TASK INSTRUCTIONS: Filter the listing below down to the lines with the word "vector" and copy those.

THE DATA:

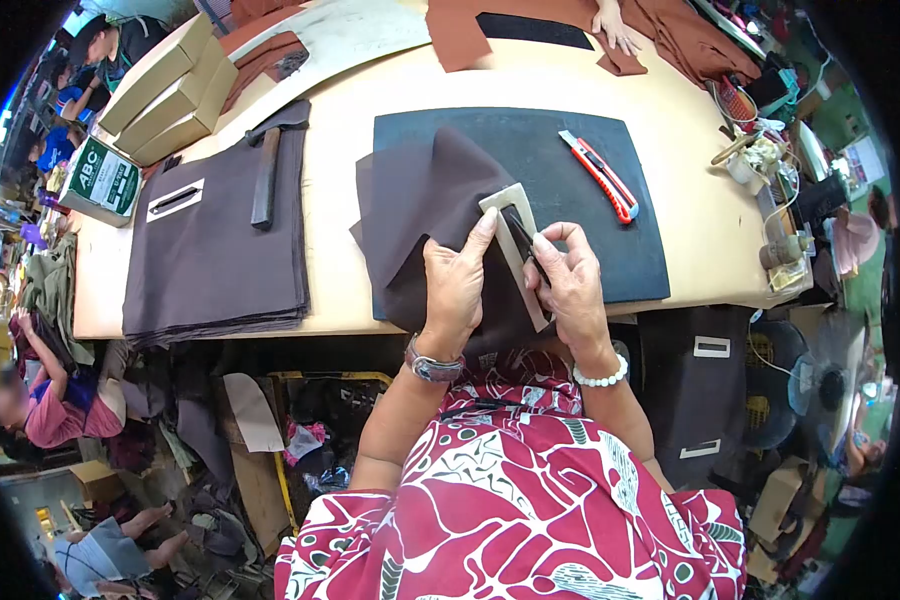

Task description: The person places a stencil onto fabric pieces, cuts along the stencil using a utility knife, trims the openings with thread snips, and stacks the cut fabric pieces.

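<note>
Over the mat [625,270], the left grip [455,288] pinches brown cloth [410,195] and its pale frame [511,250]; the right grip [574,285] holds a slim dark item [518,222] at the frame. A cutter [610,185] lies on the mat's right.

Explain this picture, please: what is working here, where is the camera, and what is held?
No machine here: a person's two bare hands do the work. The one picture comes from a camera on that person's head, looking forward and down. The left hand grips dark cloth with a pale frame on it; the right hand holds something slim and dark, too hidden to name. On the table lie a dark mat bearing a red cutter and, to the left, a fabric stack.
</note>
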Tool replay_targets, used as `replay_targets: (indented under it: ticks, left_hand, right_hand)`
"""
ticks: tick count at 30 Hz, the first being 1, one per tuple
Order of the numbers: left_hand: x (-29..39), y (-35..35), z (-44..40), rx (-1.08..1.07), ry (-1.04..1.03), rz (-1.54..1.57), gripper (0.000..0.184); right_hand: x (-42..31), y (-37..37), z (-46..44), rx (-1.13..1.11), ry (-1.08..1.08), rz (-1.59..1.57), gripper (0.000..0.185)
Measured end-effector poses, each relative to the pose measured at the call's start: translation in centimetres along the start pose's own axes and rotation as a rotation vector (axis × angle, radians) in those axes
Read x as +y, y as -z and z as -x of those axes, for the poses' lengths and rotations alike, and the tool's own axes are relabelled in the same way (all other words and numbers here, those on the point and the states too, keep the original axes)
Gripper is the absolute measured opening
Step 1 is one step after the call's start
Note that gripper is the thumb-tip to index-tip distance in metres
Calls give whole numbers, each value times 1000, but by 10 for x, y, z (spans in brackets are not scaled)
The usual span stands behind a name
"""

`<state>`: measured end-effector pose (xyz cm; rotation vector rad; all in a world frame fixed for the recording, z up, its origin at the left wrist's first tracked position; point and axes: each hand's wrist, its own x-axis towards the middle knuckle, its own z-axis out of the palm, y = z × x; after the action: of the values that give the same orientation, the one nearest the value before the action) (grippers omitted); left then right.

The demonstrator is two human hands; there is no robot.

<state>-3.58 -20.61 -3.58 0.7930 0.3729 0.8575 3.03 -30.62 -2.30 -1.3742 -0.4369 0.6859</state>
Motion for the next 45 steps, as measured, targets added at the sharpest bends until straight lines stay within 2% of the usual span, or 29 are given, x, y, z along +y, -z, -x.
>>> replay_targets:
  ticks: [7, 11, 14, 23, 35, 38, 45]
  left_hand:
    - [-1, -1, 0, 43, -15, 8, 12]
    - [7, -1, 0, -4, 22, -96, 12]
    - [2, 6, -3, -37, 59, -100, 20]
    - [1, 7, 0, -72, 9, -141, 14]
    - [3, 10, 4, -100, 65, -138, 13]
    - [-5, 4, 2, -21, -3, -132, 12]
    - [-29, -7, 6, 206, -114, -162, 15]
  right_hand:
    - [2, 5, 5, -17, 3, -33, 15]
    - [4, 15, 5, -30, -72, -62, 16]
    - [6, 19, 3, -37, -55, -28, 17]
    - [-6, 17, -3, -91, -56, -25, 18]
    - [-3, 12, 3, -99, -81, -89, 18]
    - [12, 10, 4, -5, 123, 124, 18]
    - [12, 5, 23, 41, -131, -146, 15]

TASK OUTPUT:
Measured end-effector poses, each relative to the pose measured at the call's start: translation in centimetres along the start pose's own axes and rotation as a rotation vector (axis × angle, radians) in those axes
`<state>`: measured end-effector pose (xyz cm; rotation vector rad; all in a world frame fixed for the recording, z up, its origin at the left wrist's first tracked position; point and axes: each hand's wrist, its own x-axis towards the middle knuckle, its own z-axis out of the palm, y = z × x; after the action: of the values that give the same orientation, the one nearest the value before the action) (grippers omitted); left then right.

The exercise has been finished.